EXERCISE OBJECTIVE: Take the entries below and print, exactly, the stretch from the line containing "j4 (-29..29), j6" through the line containing "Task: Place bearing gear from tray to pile", both included.

*** Opening SOURCE RECORDS ***

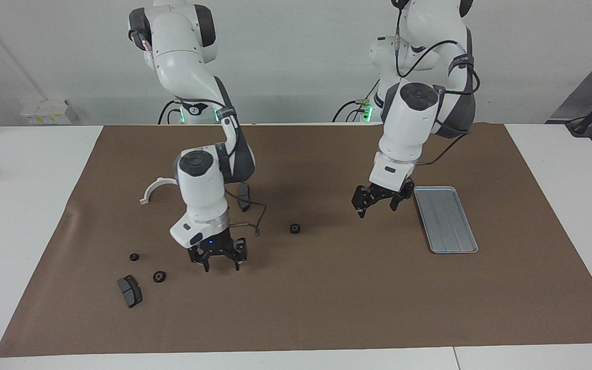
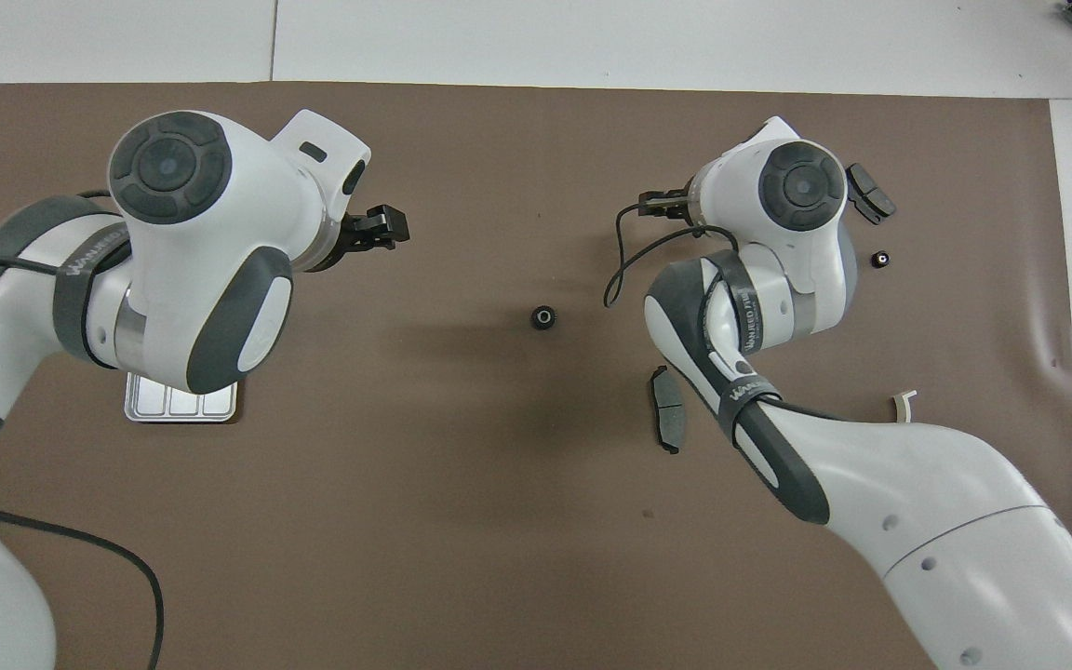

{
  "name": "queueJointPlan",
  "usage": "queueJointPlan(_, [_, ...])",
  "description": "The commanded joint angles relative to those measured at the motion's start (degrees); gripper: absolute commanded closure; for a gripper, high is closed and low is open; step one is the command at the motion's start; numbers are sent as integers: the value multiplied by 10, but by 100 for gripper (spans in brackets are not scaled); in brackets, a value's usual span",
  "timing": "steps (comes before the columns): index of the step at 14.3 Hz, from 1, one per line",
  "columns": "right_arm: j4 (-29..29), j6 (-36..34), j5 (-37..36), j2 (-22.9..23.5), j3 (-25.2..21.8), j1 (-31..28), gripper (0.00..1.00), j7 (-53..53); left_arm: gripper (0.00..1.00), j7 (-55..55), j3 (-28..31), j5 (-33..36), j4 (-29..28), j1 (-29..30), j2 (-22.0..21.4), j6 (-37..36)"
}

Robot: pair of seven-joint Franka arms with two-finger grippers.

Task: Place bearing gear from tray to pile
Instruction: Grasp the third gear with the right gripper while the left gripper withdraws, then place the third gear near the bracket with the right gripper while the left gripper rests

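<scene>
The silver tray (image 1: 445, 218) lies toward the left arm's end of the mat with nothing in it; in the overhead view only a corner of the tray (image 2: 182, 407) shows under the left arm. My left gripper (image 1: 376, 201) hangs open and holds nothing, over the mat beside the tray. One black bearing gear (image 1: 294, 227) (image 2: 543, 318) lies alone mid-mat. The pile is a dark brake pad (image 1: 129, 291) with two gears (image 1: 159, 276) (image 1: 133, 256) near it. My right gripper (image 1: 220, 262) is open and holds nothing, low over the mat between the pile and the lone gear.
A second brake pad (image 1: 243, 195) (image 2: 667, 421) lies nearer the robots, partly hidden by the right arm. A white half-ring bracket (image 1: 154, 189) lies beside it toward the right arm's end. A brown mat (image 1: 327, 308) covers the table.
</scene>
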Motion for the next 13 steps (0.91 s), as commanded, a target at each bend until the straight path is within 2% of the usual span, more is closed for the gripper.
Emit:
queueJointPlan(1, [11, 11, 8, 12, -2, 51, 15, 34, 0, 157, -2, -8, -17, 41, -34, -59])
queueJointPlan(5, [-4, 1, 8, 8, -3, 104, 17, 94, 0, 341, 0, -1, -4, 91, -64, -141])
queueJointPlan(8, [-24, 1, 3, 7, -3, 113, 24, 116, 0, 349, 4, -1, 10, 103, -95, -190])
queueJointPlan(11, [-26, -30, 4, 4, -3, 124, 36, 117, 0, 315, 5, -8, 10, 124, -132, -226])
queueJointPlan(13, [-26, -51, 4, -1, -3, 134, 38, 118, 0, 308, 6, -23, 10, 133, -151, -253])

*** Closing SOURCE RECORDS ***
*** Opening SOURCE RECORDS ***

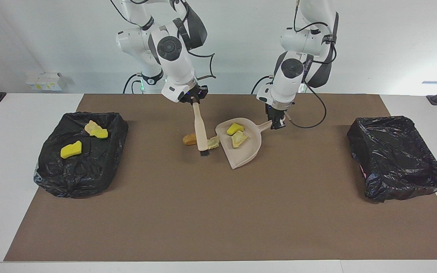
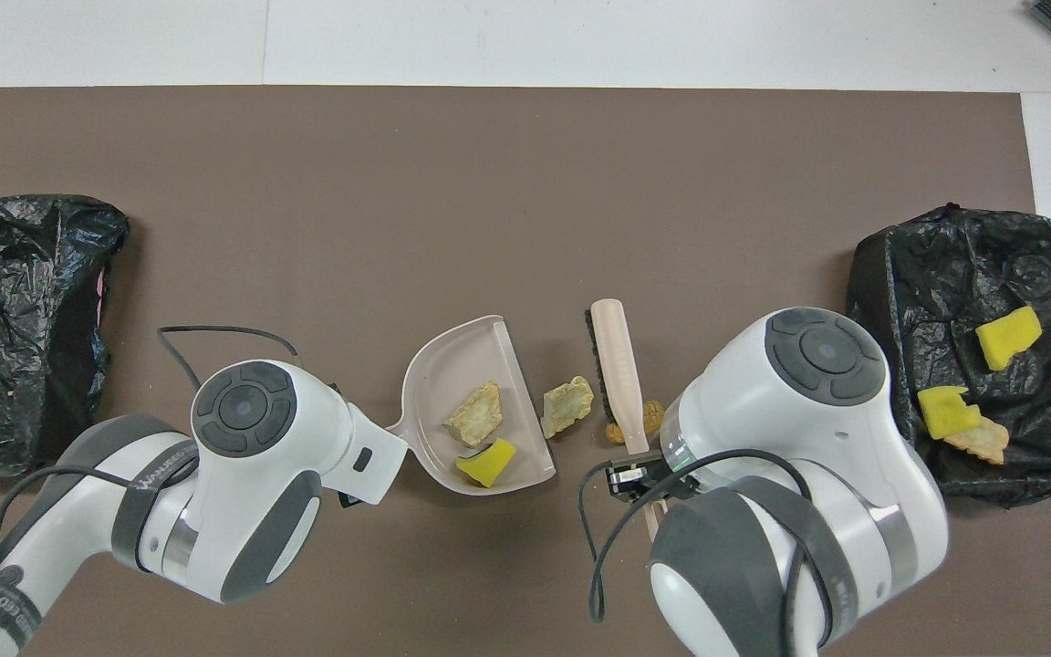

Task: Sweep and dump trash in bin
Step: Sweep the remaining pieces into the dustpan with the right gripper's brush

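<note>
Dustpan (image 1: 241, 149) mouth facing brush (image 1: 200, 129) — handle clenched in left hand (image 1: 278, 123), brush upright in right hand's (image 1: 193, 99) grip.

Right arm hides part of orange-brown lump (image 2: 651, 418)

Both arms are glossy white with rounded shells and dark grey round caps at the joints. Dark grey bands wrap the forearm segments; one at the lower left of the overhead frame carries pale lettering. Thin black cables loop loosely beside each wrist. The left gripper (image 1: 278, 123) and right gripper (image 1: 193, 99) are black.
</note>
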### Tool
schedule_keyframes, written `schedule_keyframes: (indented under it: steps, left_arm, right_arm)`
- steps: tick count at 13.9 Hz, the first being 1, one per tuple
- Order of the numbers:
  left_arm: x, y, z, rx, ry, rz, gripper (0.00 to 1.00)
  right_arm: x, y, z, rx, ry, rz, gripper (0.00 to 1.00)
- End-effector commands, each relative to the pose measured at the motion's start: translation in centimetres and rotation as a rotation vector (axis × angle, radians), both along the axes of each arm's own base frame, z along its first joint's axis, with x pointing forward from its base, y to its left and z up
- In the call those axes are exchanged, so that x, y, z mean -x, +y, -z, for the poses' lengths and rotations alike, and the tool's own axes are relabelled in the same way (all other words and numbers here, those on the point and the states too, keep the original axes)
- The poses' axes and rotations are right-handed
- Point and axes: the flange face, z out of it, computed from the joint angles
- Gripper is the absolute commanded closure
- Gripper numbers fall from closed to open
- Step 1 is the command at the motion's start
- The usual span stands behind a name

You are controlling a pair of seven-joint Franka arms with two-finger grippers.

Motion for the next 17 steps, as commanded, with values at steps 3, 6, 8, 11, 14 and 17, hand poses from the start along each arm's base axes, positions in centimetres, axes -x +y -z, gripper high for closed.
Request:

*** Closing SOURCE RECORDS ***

ANSWER AREA:
  "columns": "right_arm: j4 (-29..29), j6 (-36..34), j5 (-37..36), j2 (-22.9..23.5), j3 (-25.2..21.8), j1 (-31..28), gripper (0.00..1.00), j7 (-53..53); left_arm: gripper (0.00..1.00), j7 (-55..55), j3 (-28..31), j5 (-33..36), j4 (-29..28), j1 (-29..30), j2 (-22.0..21.4), j6 (-37..36)"
}

Robot: pair of seven-joint Franka arms with two-finger grippers.

Task: Place bearing gear from tray to pile

There is nothing further in this answer.